Summary 1. Individuals with Waardenburg's syndrome, including the first reported instances in the Negro race, have been presented. 2. This syndrome consists of: A. Lateral displacement of the medial canthi of the eyes and of the lacrimal puncta. B. A hyperplastic, broad nasal root. C. Hyperplasia of the medial portions of the eyebrows. D. Partial or total heterochromia iridum or isochromic, hypoplastic blue irides. E. Congenital deafness or varying degrees of partial deafness. F. White (or gray) forelock. 3. The syndrome is genetically determined and transmitted in an autosomal dominant manner with varying degrees of penetrance of the individual characteristics. 4. Possible additional characteristics of the syndrome have been discussed.

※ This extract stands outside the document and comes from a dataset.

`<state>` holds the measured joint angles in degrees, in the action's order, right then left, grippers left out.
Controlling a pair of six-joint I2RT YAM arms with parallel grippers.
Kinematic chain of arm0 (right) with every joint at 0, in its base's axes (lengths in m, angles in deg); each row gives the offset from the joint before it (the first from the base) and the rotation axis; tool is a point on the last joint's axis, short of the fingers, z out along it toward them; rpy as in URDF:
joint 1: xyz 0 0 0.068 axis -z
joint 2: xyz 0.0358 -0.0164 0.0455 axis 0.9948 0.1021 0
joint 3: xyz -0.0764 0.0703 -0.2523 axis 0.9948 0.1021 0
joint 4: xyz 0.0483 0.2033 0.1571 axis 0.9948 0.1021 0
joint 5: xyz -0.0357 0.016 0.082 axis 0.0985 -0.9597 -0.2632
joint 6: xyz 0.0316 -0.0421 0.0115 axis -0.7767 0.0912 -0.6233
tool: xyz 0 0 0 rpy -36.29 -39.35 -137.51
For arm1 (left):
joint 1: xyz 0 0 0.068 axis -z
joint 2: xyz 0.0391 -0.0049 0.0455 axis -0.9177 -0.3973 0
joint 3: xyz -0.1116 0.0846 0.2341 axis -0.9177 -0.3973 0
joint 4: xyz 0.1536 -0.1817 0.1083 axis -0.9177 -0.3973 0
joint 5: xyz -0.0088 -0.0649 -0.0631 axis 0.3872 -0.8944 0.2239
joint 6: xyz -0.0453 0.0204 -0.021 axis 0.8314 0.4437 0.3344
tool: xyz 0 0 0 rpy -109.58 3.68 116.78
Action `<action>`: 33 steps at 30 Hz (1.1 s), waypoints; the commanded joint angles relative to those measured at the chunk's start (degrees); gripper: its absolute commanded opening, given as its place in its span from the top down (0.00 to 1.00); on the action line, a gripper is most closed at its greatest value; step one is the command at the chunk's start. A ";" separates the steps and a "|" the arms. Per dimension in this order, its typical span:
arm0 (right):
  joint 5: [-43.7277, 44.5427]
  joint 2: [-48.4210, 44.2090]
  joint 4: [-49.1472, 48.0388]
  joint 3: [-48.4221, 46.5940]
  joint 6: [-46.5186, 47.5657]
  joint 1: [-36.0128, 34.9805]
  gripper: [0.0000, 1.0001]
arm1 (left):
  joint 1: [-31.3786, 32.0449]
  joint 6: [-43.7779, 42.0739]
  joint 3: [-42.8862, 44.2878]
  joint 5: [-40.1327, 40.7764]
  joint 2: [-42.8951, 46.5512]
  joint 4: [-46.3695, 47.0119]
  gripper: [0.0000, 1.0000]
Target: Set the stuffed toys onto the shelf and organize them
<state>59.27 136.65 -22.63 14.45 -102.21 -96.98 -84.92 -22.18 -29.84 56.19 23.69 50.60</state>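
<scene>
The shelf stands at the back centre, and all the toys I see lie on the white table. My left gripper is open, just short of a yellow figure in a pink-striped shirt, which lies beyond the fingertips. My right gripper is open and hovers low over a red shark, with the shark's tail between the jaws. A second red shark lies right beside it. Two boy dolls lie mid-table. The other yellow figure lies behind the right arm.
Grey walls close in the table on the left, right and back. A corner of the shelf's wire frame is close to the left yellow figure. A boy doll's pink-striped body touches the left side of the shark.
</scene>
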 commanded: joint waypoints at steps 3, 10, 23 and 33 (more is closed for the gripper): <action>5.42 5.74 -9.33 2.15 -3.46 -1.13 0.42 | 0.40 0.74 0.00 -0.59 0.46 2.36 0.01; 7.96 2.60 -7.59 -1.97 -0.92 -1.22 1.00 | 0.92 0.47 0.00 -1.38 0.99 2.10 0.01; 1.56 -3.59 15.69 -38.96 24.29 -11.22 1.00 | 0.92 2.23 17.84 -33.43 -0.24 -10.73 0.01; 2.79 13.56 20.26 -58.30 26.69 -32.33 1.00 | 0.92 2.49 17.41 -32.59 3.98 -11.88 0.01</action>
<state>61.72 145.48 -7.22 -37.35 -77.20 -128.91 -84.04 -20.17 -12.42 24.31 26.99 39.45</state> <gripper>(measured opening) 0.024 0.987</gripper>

These include premature graying of the hair; abnormal depigmentation of the skin; pigmentary changes of the fundi and a characteristic facial appearance. 5. It has been roughly estimated that 2.0 per cent of congenital deafness in the United States may result from this disorder. 6. A summary of the pertinent literature relative to the occurrence of defects of pigmentation and deafness in man and in animals has been presented.